The combination of levers and buttons he pushed were designed not to lead him to the same reality he had dumped the bodies: the last thing Tiny wanted was to be arrested by what ever passed as law in a different reality. He aimed to be clear of the warehouse for several hours, let the authorities examine the warehouse as best they could. All they would find was blood and a worried Belmond. They could not prove the blood was not animal.
By this time, Tiny had developed a pounding headache, and a pressing urge to vomit, which was the first thing he did when he opened the door of the machine.
The reality he found himself in was unlike any of the others he had so far been to. For one thing, it was dark - all the other realities had at least been in the same time zone (it was daytime in his reality, so it was daylight in the others. There was a strange green light that combed the sky. Tiny had the impression it was searching for something. He stood by the machine retching and looking up into the heavens.
At first he thought he might be hallucinating, another side effect perhaps from travelling through realities - he had never used the machine so often within a space of minutes. But as his eyes adjusted to the light he decided what he was seeing was real. In the sky there, what he first assumed, were birds. But they moved in a way that made him think they were artificial.

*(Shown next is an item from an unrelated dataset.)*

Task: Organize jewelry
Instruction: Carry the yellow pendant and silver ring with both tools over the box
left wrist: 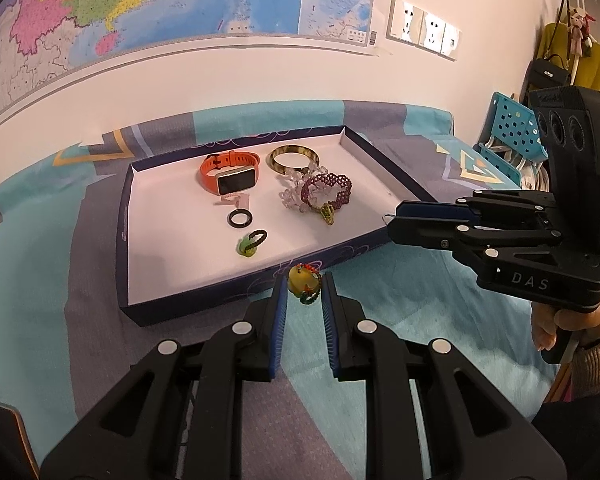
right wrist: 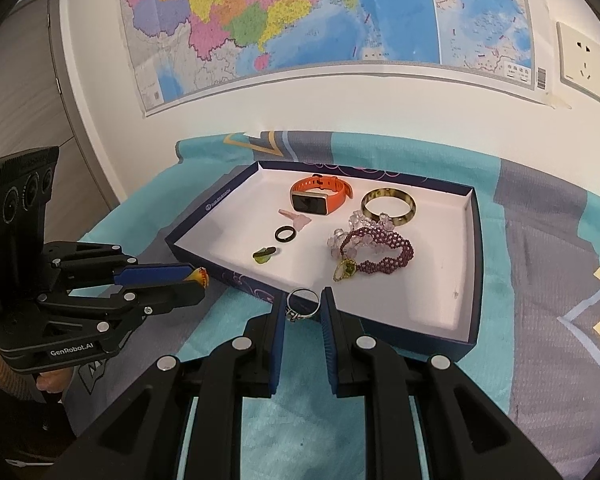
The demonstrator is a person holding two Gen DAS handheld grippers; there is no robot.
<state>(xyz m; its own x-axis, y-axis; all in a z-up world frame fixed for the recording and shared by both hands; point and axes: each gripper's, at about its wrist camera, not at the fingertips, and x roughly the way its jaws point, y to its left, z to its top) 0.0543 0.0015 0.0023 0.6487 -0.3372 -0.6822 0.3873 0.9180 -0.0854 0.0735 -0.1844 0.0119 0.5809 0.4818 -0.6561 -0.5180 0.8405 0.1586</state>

One of these things hovered before him and a green light came from where Tiny assumed were its eyes. The light moved from the top of his head to his shoes and Tiny had the impression it was trying to ‘read’ him almost as one would a book.
Uncertain of what to do, he stood completely still.
Then there was a voice, strange sounding, as though it were not entirely human
“Identification complete,” it said. “Augustine Flaherty Montgomery-Smyth, you are not authorised to be outside your pod. You are aware of the penalty for breaching curfew. You will be vaporised.”
“There is some mistake!” Tiny shouted, not entirely understanding what the creature was telling him, but certain it wasn’t an invitation to a tea party. “My name is Augustine Smyth!”
“You will await the vaporisation squad. Please stay where you are.”
“I’ll do no such fucking thing!” Tiny said, scrambling to get back into the machine. Hoping he’d remembered the correct combination he pulled on the levers and pressed the buttons.